Hence, $\frac{7}{8}\text{ L}$ milk is left in the can.

Anuradha can do a piece of work in $6$ hours. What part of the work can she do in $1$ hour, in $5$ hours, in $6$ hours?

It is given that, Anuradha can do a piece of work in $6\text{ h}\text{.}$

In $6\text{ hr,}$ Anuradha can do $=$ $1$ complete  work

In $1\text{ hr,}$ Anuradha can do $=\frac{1}{6}\text{ part of work}$

In $5\text{ hr,}$ Anuradha can do $=\frac{1}{6}\times 5=\frac{5}{6}\text{ part of work}$

What portion of a ‘saree’ can Rehana paint in $1$ hour if it requires $5$ hours to paint the whole saree? In $4\frac{3}{5}$ hours? In $3\frac{1}{2}$ hours?

In $5\text{ hr,}$ Rehana paints $=$ 1 whole saree

In $1\text{ hr,}$ she paints $=\frac{1}{5}\text{ part of saree}$

In $4\frac{3}{5}\text{ hr,}$ she paints $=\frac{1}{5}\times 4\frac{3}{5}$

                                 $\begin{array}{l}=\frac{1}{5}\times \frac{\left(5\times 4\right)+3}{5}\\ =\frac{1}{5}\times \frac{23}{5}\end{array}$

                                 $=\frac{23}{25}\text{ part of saree}$

In $3\frac{1}{2}\text{ hr,}$ she paints $=\frac{1}{5}\times 3\frac{1}{2}$

                                 $\begin{array}{l}=\frac{1}{5}\times \frac{\left(3\times 2\right)+1}{2}\\ =\frac{1}{5}\times \frac{7}{2}\end{array}$

                                 $=\frac{7}{10}\text{ part of saree}$

Rama has $6\frac{1}{4}\text{ kg}$ of cotton wool for making pillows.
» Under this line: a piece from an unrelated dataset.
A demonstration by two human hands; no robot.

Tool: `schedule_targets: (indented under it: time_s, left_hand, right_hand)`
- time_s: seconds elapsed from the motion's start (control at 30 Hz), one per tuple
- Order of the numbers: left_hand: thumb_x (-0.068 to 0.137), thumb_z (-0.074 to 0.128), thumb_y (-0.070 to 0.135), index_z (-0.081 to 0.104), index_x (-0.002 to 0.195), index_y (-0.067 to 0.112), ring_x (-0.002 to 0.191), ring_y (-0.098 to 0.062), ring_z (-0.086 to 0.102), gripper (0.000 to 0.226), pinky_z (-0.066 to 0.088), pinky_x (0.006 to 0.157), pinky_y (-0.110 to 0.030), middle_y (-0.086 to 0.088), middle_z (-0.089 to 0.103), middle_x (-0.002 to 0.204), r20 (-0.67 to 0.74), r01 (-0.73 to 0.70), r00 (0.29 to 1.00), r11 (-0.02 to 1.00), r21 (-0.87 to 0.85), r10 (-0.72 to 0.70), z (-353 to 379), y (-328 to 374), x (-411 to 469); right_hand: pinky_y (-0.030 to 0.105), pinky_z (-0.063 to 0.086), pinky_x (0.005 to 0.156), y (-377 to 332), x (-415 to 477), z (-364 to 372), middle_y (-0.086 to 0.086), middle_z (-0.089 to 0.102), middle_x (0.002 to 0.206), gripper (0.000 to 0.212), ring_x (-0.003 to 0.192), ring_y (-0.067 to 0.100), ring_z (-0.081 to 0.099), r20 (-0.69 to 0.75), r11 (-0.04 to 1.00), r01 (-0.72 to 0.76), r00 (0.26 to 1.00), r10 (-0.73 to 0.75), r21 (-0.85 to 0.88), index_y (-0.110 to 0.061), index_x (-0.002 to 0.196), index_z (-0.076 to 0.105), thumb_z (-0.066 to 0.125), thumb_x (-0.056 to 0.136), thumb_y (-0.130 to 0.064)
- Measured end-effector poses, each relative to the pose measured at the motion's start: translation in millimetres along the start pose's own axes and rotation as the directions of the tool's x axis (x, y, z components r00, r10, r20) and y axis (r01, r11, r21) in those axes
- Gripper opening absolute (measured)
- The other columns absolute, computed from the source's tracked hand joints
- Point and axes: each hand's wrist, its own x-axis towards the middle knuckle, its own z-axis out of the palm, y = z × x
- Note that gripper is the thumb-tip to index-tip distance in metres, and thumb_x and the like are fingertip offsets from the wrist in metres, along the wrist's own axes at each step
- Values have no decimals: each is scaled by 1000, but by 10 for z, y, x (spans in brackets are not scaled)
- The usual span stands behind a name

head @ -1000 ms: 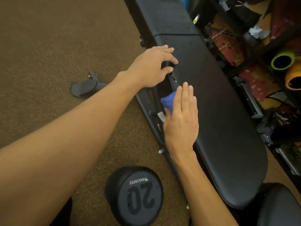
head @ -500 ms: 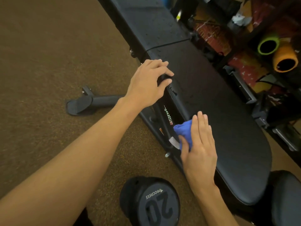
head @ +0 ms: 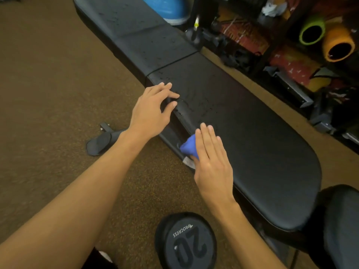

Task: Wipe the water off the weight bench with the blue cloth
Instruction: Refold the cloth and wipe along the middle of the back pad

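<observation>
The black weight bench (head: 262,136) runs diagonally from far left to near right. Water drops bead on its far pads and around the middle seam (head: 167,74). My left hand (head: 153,111) grips the pad's left edge, fingers on top and thumb on the side. The bunched blue cloth (head: 188,145) sits against the pad's left side edge, closer to me. My right hand (head: 211,158) lies over it with straight fingers on the pad, and the thumb holds the cloth from below. Most of the cloth is hidden under the palm.
A black 20 lb dumbbell (head: 186,243) stands on the brown carpet just below my right wrist. The bench's foot (head: 101,142) sticks out at left. Shelves with green (head: 311,32) and orange foam rollers (head: 338,44) line the right; a blue ball (head: 167,6) sits behind the bench.
My right hand slid the cloth along the bench's side edge toward me, away from the left hand. The left hand kept its grip on the edge.
</observation>
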Motion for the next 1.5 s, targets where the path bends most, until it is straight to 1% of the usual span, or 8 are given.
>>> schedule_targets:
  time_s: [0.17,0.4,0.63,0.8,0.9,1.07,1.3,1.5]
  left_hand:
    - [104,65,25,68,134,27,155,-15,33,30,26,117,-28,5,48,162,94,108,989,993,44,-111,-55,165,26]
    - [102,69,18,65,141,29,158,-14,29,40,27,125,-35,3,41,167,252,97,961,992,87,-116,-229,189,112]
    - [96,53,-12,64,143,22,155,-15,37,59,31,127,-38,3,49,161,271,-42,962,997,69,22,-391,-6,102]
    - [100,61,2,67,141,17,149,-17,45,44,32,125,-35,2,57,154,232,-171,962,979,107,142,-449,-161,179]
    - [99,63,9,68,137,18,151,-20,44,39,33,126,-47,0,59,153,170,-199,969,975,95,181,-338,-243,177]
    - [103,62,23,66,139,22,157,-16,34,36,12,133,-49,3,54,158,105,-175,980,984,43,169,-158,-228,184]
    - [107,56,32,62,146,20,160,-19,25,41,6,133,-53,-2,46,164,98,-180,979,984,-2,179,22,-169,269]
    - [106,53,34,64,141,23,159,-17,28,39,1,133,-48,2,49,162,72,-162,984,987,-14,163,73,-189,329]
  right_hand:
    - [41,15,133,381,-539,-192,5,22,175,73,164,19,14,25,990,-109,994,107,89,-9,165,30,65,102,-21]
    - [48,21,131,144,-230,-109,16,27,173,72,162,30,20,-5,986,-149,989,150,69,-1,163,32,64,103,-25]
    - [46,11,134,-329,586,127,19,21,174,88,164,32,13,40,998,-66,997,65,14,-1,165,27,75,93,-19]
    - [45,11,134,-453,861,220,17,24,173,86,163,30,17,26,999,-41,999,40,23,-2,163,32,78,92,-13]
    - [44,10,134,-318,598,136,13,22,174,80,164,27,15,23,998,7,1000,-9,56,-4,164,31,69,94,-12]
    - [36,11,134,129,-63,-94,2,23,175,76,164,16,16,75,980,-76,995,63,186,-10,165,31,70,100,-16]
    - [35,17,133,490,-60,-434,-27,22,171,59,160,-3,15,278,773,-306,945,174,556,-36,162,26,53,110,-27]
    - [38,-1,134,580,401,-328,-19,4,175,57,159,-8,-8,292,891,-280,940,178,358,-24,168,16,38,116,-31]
If one pillow takes $1\frac{1}{4}\text{ kg,}$ how many pillows can she make?

Give, Rama has $6\frac{1}{4}\text{ kg}$ of cotton for making pillows

i.e., $6\frac{1}{4}\text{ kg}=\frac{\left(6\times 4\right)+1}{4}$

 

                  $\begin{array}{l}=\frac{24+1}{4}\\ =\frac{25}{4}\text{ kg}\end{array}$

Where, $1$ pillow can be made from $1\frac{1}{4}\text{ kg}$

i.e., $1\frac{1}{4}\text{ kg}=\frac{\left(1\times 4\right)+1}{4}$

 

                  $\begin{array}{l}=\frac{4+1}{4}\\ =\frac{5}{4}\text{ kg}\end{array}$

Number of pillows $=\frac{\text{total quantity of cotton available}}{\text{cotton used in one pillow}}$ 

$\begin{array}{l}=\frac{\left(\frac{25}{4}\right)}{\frac{5}{4}}\\ =\frac{25}{4}\times \frac{4}{5}\\ =\frac{25}{5}\\ =5\end{array}$

It takes $2\frac{1}{3}\text{ m}$ of cloth to make a shirt. How many shirts can Radhika make from a piece of cloth $9\frac{1}{3}\text{ m}$ long?
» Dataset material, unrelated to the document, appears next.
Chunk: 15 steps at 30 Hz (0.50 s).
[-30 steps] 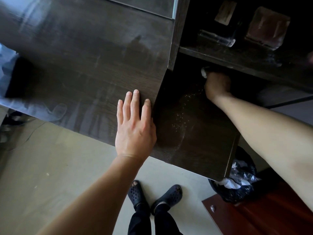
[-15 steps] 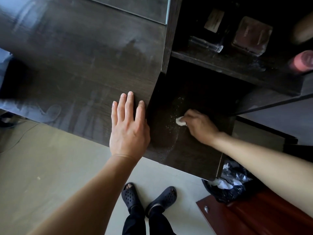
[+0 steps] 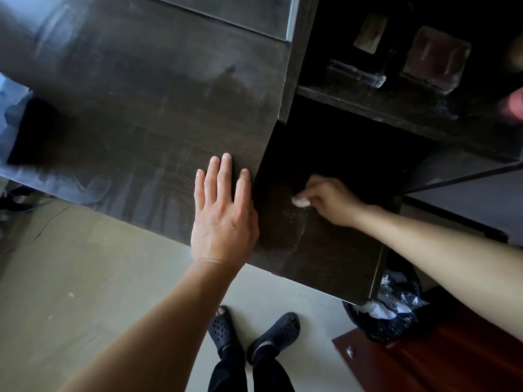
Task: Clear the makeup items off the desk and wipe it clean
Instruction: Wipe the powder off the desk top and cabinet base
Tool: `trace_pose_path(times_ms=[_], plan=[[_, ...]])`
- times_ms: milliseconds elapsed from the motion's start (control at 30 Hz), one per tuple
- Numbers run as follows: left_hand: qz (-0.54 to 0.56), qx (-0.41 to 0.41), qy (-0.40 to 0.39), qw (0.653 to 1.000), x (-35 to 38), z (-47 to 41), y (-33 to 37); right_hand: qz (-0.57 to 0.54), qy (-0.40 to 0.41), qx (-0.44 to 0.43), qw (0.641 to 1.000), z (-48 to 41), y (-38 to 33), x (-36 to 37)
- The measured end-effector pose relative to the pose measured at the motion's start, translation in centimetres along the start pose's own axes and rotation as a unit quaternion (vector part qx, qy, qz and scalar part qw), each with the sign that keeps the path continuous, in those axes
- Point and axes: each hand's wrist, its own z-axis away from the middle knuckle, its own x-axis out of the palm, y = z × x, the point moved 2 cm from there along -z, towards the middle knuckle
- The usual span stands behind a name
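Note:
The dark wooden desk point(image 3: 141, 117) fills the upper left. My left hand point(image 3: 223, 216) lies flat and open on its top near the right edge, fingers apart. To the right a lower dark surface point(image 3: 334, 256) carries a scatter of pale specks. My right hand point(image 3: 331, 200) is closed around a small white wad of tissue point(image 3: 300, 200) and presses it onto that lower surface, just above the specks. On a shelf at the upper right stand makeup items: a clear square jar point(image 3: 435, 59) and a clear box point(image 3: 359, 73).
A black bin with a plastic liner point(image 3: 396, 312) and white tissues stands under the lower surface's right corner. A red-brown cabinet point(image 3: 441, 360) is at the bottom right. My feet in dark clogs point(image 3: 254, 332) stand on pale floor. A pink blurred object point(image 3: 513, 104) sits at the right edge.
My right hand came from deep under the shelf toward me with the tissue, then stayed near the specks, shifting slightly right. My left hand stayed flat on the desk.

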Motion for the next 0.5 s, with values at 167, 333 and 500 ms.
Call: trace_pose_path(times_ms=[167,333,500], plan=[[0.002,0.005,0.012,1.0,0.1,-0.2,0.1,-0.067,0.203,0.201,0.956,-3.9,7.1,-4.2],[-0.001,0.005,0.007,1.0,0.2,-0.1,0.0,-0.104,0.22,0.231,0.942,1.1,2.1,0.3],[-0.001,0.006,-0.001,1.0,0.0,-0.2,0.1,-0.099,0.039,0.059,0.993,8.2,-3.1,4.0]])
Radhika takes $2\frac{1}{3}\text{ m}$ cloth to make a shirt

i.e., $2\frac{1}{3}\text{ m}=\frac{\left(2\times 3\right)+1}{3}$

 

                 $\begin{array}{l}=\frac{6+1}{3}\\ =\frac{7}{3}\text{ m}\end{array}$

If Radhika has $9\frac{1}{3}\text{ m}$ long cloth

i.e., $9\frac{1}{3}\text{ m}=\frac{\left(9\times 3\right)+1}{3}$

                 $\begin{array}{l}=\frac{27+1}{3}\\ =\frac{28}{3}\text{ m}\end{array}$

Then, number of shirts that can be made $=\frac{\text{available cloth}}{\text{required cloth to make }1\text{ shirt}}$

$\begin{array}{l}=\frac{\frac{28}{3}}{\frac{7}{3}}\\ =\frac{28}{3}\times \frac{3}{7}\\ =\frac{28}{7}\\ =4\end{array}$

Ravi can walk $3\frac{1}{3}\text{ km}$ in one hour. How long will it take him to walk to his office which is $10\text{ km}$ from his home?
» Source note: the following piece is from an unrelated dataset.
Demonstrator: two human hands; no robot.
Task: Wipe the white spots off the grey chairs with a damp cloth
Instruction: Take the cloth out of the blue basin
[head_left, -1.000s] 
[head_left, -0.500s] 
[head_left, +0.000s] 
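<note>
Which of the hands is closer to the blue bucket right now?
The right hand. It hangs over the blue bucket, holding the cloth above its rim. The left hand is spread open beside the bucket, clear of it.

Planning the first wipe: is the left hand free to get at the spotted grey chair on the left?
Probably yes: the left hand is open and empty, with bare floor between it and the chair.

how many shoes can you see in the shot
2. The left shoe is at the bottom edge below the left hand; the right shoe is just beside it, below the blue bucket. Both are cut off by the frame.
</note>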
Given, Ravi can walk $3\frac{1}{3}\text{ km}$ in $1\text{ hr}\text{.}$

Ravi’s speed $=3\frac{1}{3}\text{ km/hr}$

$\begin{array}{l}=\frac{\left(3\times 3\right)+1}{3}\\ =\frac{9+1}{3}\\ =\frac{10}{3}\text{ km/hr}\end{array}$

Distance between home & office $=10\text{ km}$

Time $=\frac{\text{Distance between home \& office}}{\text{Ravi’s speed in km/hr}}$ 

$\begin{array}{l}=\frac{10}{\frac{10}{3}}\\ =\frac{10}{1}\times \frac{3}{10}\\ =\frac{30}{10}\\ =3\text{ hr}\end{array}$

Raj travels $360\text{ km}$ on three fifths of his petrol tank. How far would he travel at the same rate with a full tank of petrol?

Raj travels $360\text{ km}$ on $\frac{3}{5}$ of his petrol tank.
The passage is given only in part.